_Problem requirements_.
While copying the entries exactly, leave out each picture they contain.

Extracted information START

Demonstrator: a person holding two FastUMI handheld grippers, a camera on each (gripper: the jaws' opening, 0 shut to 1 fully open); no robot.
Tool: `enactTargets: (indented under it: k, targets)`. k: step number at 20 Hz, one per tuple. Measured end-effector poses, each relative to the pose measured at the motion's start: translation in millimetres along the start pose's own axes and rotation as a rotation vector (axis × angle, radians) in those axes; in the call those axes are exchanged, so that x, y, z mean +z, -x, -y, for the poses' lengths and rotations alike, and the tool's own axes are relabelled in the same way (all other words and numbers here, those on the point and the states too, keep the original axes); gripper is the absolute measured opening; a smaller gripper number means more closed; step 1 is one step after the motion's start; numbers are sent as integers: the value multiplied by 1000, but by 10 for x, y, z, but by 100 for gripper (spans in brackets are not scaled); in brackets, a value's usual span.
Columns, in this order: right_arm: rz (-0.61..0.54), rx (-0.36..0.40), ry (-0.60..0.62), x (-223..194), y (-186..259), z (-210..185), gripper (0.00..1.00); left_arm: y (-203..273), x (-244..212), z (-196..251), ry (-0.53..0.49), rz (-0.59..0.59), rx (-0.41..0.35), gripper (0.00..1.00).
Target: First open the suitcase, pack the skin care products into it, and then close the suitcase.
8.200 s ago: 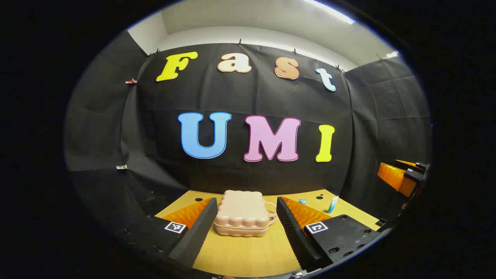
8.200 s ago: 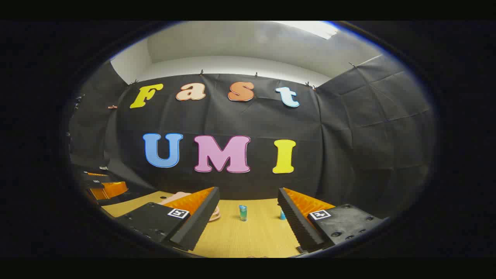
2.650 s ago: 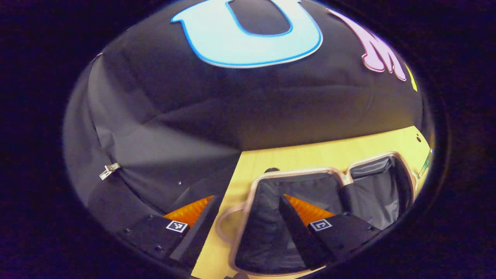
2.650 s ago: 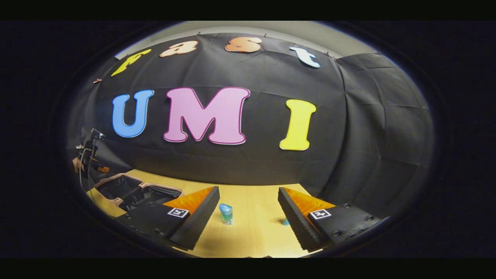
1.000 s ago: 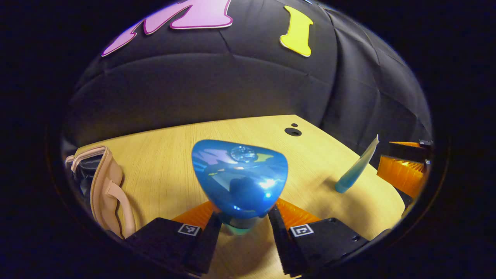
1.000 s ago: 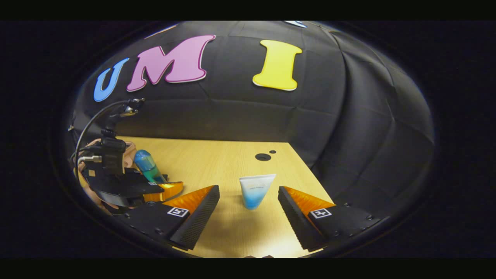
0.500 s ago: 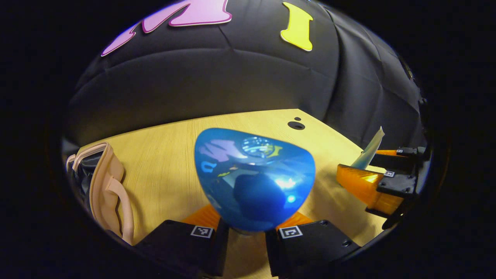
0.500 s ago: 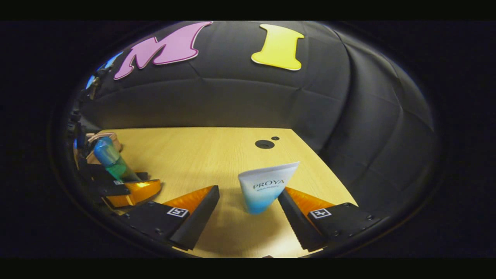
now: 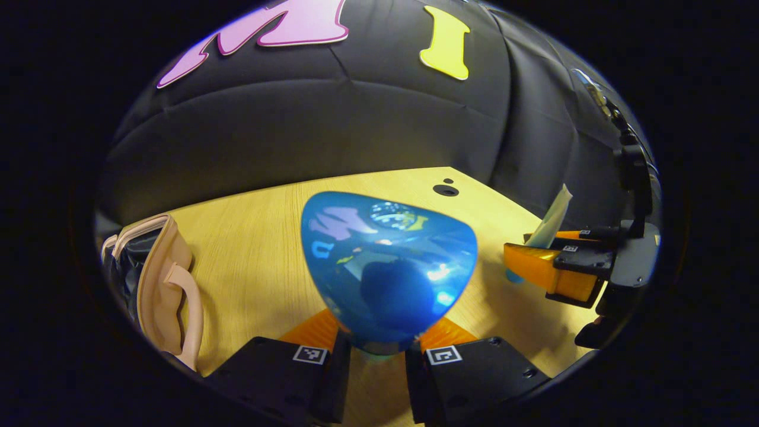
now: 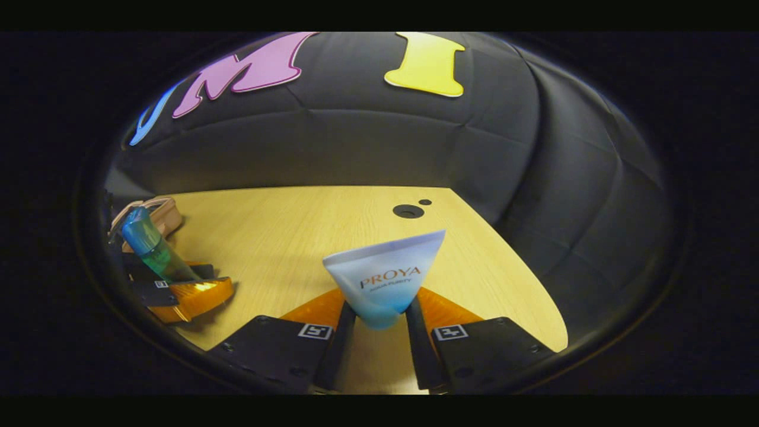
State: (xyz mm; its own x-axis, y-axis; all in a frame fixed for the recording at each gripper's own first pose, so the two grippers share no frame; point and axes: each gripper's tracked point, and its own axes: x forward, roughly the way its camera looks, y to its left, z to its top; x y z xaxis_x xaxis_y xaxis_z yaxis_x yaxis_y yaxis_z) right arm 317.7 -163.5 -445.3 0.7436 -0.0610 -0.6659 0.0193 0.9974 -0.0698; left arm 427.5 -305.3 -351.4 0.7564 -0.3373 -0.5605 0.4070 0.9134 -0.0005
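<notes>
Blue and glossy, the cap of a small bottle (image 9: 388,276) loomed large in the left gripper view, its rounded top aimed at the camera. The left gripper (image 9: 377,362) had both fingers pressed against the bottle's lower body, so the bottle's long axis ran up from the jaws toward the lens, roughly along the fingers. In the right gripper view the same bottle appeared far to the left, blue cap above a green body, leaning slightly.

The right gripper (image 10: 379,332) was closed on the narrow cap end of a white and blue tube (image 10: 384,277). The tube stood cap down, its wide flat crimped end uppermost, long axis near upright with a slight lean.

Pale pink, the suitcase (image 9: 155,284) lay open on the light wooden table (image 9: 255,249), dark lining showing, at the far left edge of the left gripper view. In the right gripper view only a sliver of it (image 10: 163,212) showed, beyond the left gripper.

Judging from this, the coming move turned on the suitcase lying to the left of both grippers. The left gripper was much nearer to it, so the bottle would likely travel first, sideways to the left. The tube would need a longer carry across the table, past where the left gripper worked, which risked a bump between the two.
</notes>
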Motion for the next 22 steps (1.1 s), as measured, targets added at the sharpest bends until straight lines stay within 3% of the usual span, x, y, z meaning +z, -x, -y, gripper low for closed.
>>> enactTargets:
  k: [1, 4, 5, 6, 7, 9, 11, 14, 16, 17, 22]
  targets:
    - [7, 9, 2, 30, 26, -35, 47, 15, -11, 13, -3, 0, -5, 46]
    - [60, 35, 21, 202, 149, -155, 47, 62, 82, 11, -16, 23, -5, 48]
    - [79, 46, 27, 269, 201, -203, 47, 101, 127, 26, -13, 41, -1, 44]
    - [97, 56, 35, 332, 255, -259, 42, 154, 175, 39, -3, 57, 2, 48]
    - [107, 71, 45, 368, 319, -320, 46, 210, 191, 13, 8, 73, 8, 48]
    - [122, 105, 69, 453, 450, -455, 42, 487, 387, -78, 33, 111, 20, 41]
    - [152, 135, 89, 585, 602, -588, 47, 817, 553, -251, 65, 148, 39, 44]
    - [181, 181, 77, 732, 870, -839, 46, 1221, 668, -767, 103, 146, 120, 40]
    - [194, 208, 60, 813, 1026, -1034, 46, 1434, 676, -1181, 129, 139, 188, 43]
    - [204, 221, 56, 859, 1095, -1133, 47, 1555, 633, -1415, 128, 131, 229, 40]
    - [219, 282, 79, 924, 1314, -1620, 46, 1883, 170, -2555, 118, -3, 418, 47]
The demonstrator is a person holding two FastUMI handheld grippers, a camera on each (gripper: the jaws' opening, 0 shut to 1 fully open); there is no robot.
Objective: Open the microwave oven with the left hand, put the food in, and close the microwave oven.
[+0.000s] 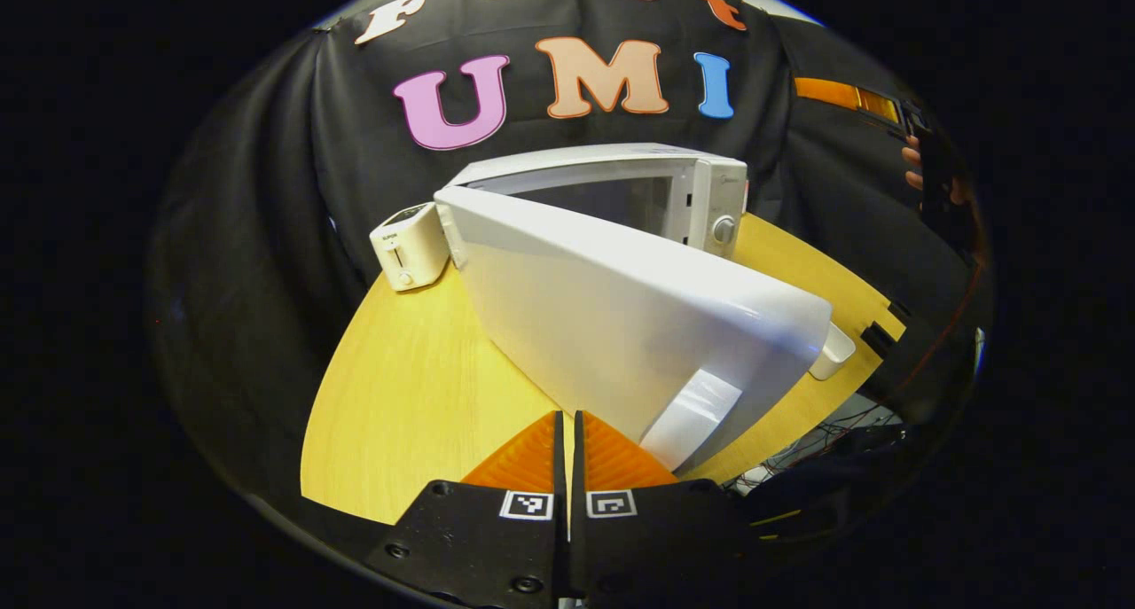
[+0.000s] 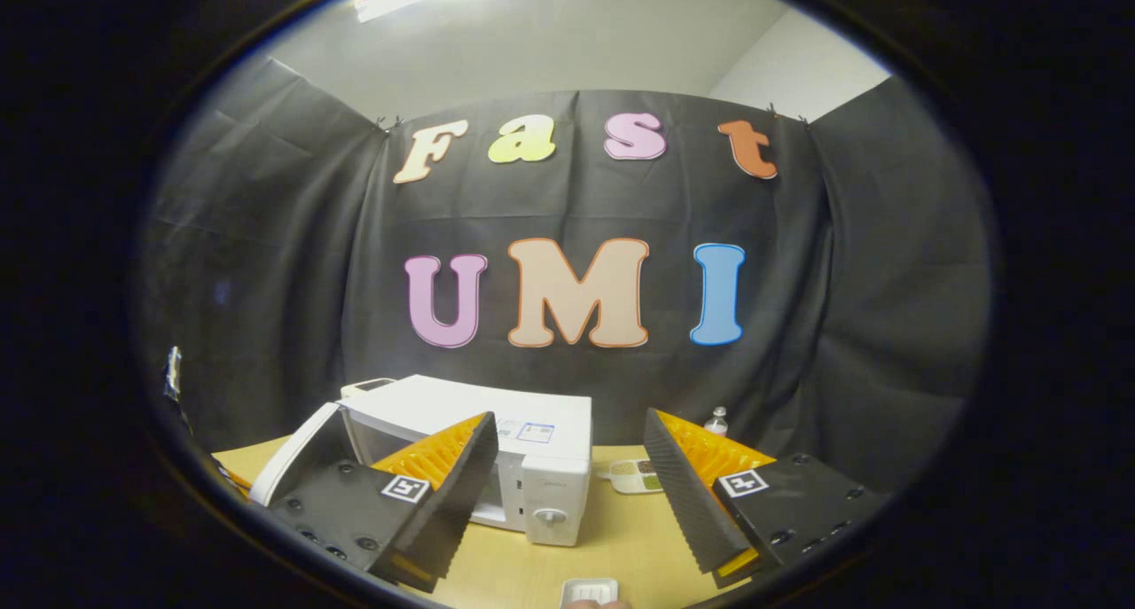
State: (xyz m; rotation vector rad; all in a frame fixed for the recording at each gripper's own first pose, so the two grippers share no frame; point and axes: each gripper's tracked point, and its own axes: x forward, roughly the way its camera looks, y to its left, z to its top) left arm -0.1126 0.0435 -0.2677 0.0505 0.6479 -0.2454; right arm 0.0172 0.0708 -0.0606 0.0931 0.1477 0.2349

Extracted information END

_The answer_.
Demonstrator: a person holding two FastUMI handheld grippers, a camera on each (gripper: the jaws' opening, 0 shut to 1 fully open); no robot.
Tool: `enactTargets: (indented under it: k, targets)`. k: step number at 20 Hz, one per tuple. Measured end-effector poses, each relative to the pose measured at the motion's start: translation in millimetres along the start pose's own axes and rotation as a rotation vector (axis × angle, radians) in those axes; in the call those axes are exchanged, so that x, y, z mean +z, -x, -y, for the poses' lengths and rotations alike, and the tool's own axes are relabelled in the same way (all other words and numbers here, those on the point and the states too, keep the original axes); gripper is the absolute measured opening; a smaller gripper number means more closed; step 1 is one step after the motion's start; numbers are sent as integers: the value multiplied by 1000, but by 10 for x, y, z, but by 100 for gripper (spans in brackets are not scaled); in brackets, a value's usual span.
Columns, in this order: right_arm: rz (-0.61..0.54), rx (-0.36..0.40), ry (-0.60..0.62), x (-223..194), y (-186..259), z (-210..185), gripper (0.00..1.00); left_arm: y (-203..273), x (-244..212), z (-196..251), ry (-0.53..0.49), rz (-0.59..0.59), rx (-0.41..0.35), gripper (0.00..1.00).
Target: First open the suitcase, pack the skin care products into it, and then close the suitcase.
8.200 s ago: 
8.200 s ago: 
2.650 s ago: 
2.650 s ago: 
1.000 s ago: 
1.000 s ago: 
0.500 s ago: 
0.500 s ago: 
now: 
now: 
State: (xyz mm; its own x-axis, y-axis; all in a frame fixed for the recording at each gripper's own first pose, so the two grippers share no frame; point and axes: each gripper's tracked point, and its own axes: x forward, roughly the way its camera looks, y to its left, z to its top; x y z xaxis_x xaxis_y xaxis_z yaxis_x yaxis_y yaxis_z) right arm 317.7 -163.5 -445.3 0.7436 -0.0610 -0.6659 0.0193 0.9974 -0.0698; left arm 427.5 -305.3 -351.4 0.7564 -0.3373 -0.5605 0.4070 0.9134 -0.0005
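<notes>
Blue and glossy, the cap of a small bottle (image 9: 388,276) loomed large in the left gripper view, its rounded top aimed at the camera. The left gripper (image 9: 377,362) had both fingers pressed against the bottle's lower body, so the bottle's long axis ran up from the jaws toward the lens, roughly along the fingers. In the right gripper view the same bottle appeared far to the left, blue cap above a green body, leaning slightly.

The right gripper (image 10: 379,332) was closed on the narrow cap end of a white and blue tube (image 10: 384,277). The tube stood cap down, its wide flat crimped end uppermost, long axis near upright with a slight lean.

Pale pink, the suitcase (image 9: 155,284) lay open on the light wooden table (image 9: 255,249), dark lining showing, at the far left edge of the left gripper view. In the right gripper view only a sliver of it (image 10: 163,212) showed, beyond the left gripper.

Judging from this, the coming move turned on the suitcase lying to the left of both grippers. The left gripper was much nearer to it, so the bottle would likely travel first, sideways to the left. The tube would need a longer carry across the table, past where the left gripper worked, which risked a bump between the two.
</notes>
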Motion for the next 22 steps (1.1 s), as measured, targets added at the sharpest bends until straight lines stay within 3% of the usual span, x, y, z meaning +z, -x, -y, gripper low for closed.
>>> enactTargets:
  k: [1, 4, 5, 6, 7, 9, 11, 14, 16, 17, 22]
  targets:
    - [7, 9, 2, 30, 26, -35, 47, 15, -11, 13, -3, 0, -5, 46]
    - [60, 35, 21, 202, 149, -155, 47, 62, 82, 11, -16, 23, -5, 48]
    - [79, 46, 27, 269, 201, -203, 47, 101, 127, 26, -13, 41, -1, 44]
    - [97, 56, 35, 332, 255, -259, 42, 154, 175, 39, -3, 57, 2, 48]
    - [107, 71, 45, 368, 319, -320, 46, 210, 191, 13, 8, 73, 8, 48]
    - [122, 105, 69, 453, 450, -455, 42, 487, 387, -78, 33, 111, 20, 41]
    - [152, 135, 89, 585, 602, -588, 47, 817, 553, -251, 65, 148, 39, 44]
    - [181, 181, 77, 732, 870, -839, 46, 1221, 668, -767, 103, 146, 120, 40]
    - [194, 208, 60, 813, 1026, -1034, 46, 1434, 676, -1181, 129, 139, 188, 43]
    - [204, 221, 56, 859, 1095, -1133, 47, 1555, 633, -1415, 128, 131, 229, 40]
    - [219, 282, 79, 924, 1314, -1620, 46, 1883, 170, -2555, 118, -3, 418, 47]
The demonstrator is a person holding two FastUMI handheld grippers, a camera on each (gripper: the jaws' opening, 0 shut to 1 fully open); there is no robot.
Objective: Open the microwave oven with the left hand, put the food in, and close the microwave oven.
[+0.000s] 
[+0.000s] 
State: (xyz m; rotation vector rad; all in a frame fixed for the recording at each gripper's own first pose, so the two grippers share no frame; point and axes: each gripper's tracked point, and its own axes: x forward, roughly the way its camera looks, y to its left, z to its top) left arm -0.1126 0.0435 -0.2677 0.0505 0.6479 -0.2454; right arm 0.0172 0.0708 -0.0606 0.0931 0.1477 0.2349

This output requires nothing further.